I have nothing new to tell you of. Our Review has been postponed till September, and I am afraid will not go on with much spirit even then. Perhaps we have omitted the tide that was in our favour. We are bound for a year to the booksellers, and shall drag through that, I suppose, for our own indemnification; but I foresee the likelihood of our being all scattered before another year shall be over, and, of course, the impossibility of going on on the footing upon which we have begun. Indeed, few things have given me more vexation of late than the prospect of the dissolution of that very pleasant and animated society in which I have spent so much of my time for these last four years, and I am really inclined to be very sad when I look forward to the time when I shall be deserted by all the friends and companions who possessed much of my confidence and esteem. You are translated into England already. Horner goes to the English bar in a year. S. Smith leaves this country for ever about the same time. Hamilton spends his life abroad as soon as his father’s death sets him at liberty. Brougham will most probably push into public life, even before a similar event gives him a favourable opportunity. Reddie is lost, and absolutely swallowed up in law. Lord Webb leaves us before winter. Jo. Allen goes abroad with Lord Holland immediately. Adam is gone already, and, except Brown and Jo. Murray, I do not think that one of the associates with whom I have speculated and amused myself, will be left with me in the course of eighteen months. It is not easy to form new intimacies, and I know enough of the people among whom I must look for them, to be positive that they will never be worthy of their predecessors. Comfort me, then, my dear Bobby, in this real affliction, and prove to me, by your example, that separation is not always followed by forgetfulness, and that we may still improve and gladden each other at a distance. My Kitty is quite well, and very rational and amiable. If it were not for her I should run after my friends, and indulge my inherent spirit of adventure by a new course of exertion. But she is my brother and sister, my father and mother, my Sanscrit, my Sydney, and my right venerable cousin, as old Homer says in Andromache.

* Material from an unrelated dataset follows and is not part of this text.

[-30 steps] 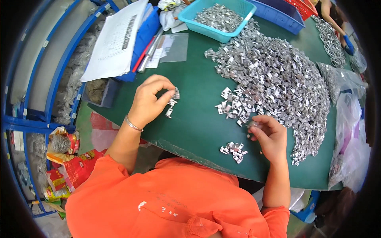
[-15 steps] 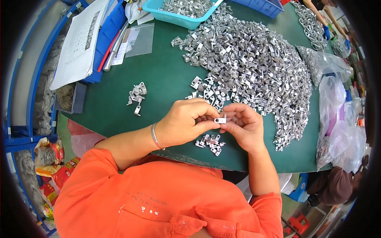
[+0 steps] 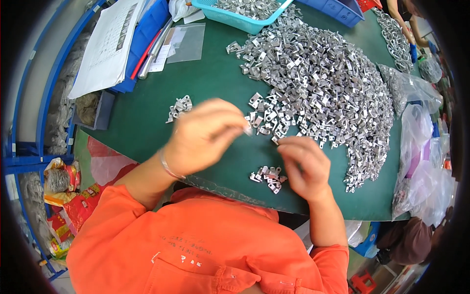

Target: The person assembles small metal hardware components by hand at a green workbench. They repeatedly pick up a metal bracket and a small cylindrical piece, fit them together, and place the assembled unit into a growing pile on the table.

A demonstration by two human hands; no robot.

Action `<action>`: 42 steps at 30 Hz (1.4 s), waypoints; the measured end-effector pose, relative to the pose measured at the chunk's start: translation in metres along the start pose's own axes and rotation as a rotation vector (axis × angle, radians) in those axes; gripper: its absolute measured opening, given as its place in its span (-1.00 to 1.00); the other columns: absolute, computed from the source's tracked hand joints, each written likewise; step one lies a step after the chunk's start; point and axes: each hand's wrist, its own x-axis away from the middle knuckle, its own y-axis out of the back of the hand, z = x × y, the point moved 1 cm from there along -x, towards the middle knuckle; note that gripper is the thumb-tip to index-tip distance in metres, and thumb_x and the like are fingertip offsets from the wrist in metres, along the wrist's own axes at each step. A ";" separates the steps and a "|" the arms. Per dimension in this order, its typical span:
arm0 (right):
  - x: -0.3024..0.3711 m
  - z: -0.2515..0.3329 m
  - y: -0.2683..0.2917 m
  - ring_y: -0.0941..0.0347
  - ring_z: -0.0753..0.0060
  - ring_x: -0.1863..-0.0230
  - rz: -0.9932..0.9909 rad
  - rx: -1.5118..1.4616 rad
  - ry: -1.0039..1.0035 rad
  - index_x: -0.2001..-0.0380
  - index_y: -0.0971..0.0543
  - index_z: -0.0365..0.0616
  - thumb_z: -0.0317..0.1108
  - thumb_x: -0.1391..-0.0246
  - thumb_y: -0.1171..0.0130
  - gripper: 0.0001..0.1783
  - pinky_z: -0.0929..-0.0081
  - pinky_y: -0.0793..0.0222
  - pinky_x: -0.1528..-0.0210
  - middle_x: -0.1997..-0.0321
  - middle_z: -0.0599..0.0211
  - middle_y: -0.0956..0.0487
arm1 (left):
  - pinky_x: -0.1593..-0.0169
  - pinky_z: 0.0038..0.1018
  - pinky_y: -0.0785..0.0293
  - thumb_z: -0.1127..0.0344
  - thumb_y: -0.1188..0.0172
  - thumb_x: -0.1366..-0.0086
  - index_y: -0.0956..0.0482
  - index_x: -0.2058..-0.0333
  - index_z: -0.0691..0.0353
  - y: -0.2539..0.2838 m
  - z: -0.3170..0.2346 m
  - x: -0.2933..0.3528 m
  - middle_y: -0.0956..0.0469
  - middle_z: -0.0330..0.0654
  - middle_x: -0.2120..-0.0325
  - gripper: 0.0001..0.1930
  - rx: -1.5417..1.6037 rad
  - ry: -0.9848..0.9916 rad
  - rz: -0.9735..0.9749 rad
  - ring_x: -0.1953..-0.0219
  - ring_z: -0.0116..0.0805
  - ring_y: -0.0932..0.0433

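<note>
My left hand [image 3: 208, 134], smeared by motion, is over the green table with its fingertips pinched. A small silver metal bracket [image 3: 248, 130] shows blurred at those fingertips. At the near edge of the big heap of metal brackets [image 3: 318, 78] is my right hand [image 3: 307, 166], its fingers curved and thumb apart. A single bracket lies by its fingertips; whether they touch it I cannot tell. Below and left of that hand sits a small cluster of brackets [image 3: 268, 178]. Another small group of brackets [image 3: 181, 107] lies beyond my left hand, partly covered by it.
A turquoise basket [image 3: 252, 24] of metal parts stands at the back beside a blue bin [image 3: 338, 11]. Papers [image 3: 105, 49] rest on a blue tray at left, near a clear plastic sleeve [image 3: 188, 43]. Plastic bags [image 3: 416, 161] line the right edge; another person's arms show far right.
My hands have come apart. The left has moved left with the bracket that was between both hands, while the right has opened by the heap's edge. The view has shifted slightly.
</note>
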 end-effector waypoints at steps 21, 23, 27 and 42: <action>-0.024 -0.016 -0.001 -0.50 0.59 0.47 0.045 -0.884 -0.922 0.27 -0.55 -0.33 -0.49 -0.17 -0.14 -0.89 0.64 -0.42 0.48 0.42 0.25 -0.62 | 0.28 -0.56 -0.52 0.50 -0.42 -0.01 -0.59 0.25 0.30 -0.037 0.007 -0.012 -0.58 -0.18 0.35 -0.71 0.322 0.245 0.158 0.37 -0.47 -0.58; -0.020 -0.021 0.001 -0.53 0.56 0.46 0.022 -0.984 -0.947 0.25 -0.55 -0.34 -0.50 -0.16 -0.14 -0.87 0.65 -0.43 0.50 0.41 0.21 -0.62 | 0.30 -0.54 -0.54 0.49 -0.38 -0.06 -0.58 0.26 0.31 -0.040 0.010 -0.010 -0.59 -0.17 0.39 -0.76 0.314 0.170 0.145 0.40 -0.43 -0.60; -0.023 -0.019 0.002 -0.56 0.51 0.44 0.046 -1.009 -0.984 0.24 -0.56 -0.34 -0.49 -0.16 -0.15 -0.86 0.64 -0.46 0.49 0.39 0.19 -0.63 | 0.27 -0.54 -0.57 0.49 -0.34 -0.10 -0.60 0.26 0.31 -0.043 0.014 -0.005 -0.61 -0.16 0.41 -0.79 0.338 0.210 0.129 0.38 -0.42 -0.62; -0.026 -0.012 0.000 -0.55 0.24 0.28 0.029 -0.037 -0.204 0.42 -0.57 -0.19 -0.73 0.18 -0.17 -0.77 0.42 -0.46 0.25 0.30 0.26 -0.62 | 0.19 -0.49 -0.50 0.62 -0.32 0.00 -0.56 0.43 0.26 -0.026 0.020 -0.010 -0.53 -0.20 0.33 -0.83 0.290 0.024 0.253 0.24 -0.34 -0.56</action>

I dined at Murrayfield the other day. Write me very soon and tell me what you are doing and meditating, and especially when I am to see you again, and how. It is the sweetest weather in the world, and all are in ecstacy with our prospect, and our evening walks. Remember our number is 62. I see no new books of any consequence, and am sadly behind with my task for the Review. I have been more impeded by the law than I had reckoned upon. Cath. sends her love to you, and hopes you will bring her a pair of gloves when you come down. She is going to Herbertshire, she says, some time this autumn. — Believe me always, my dear Bob, yours most affectionately.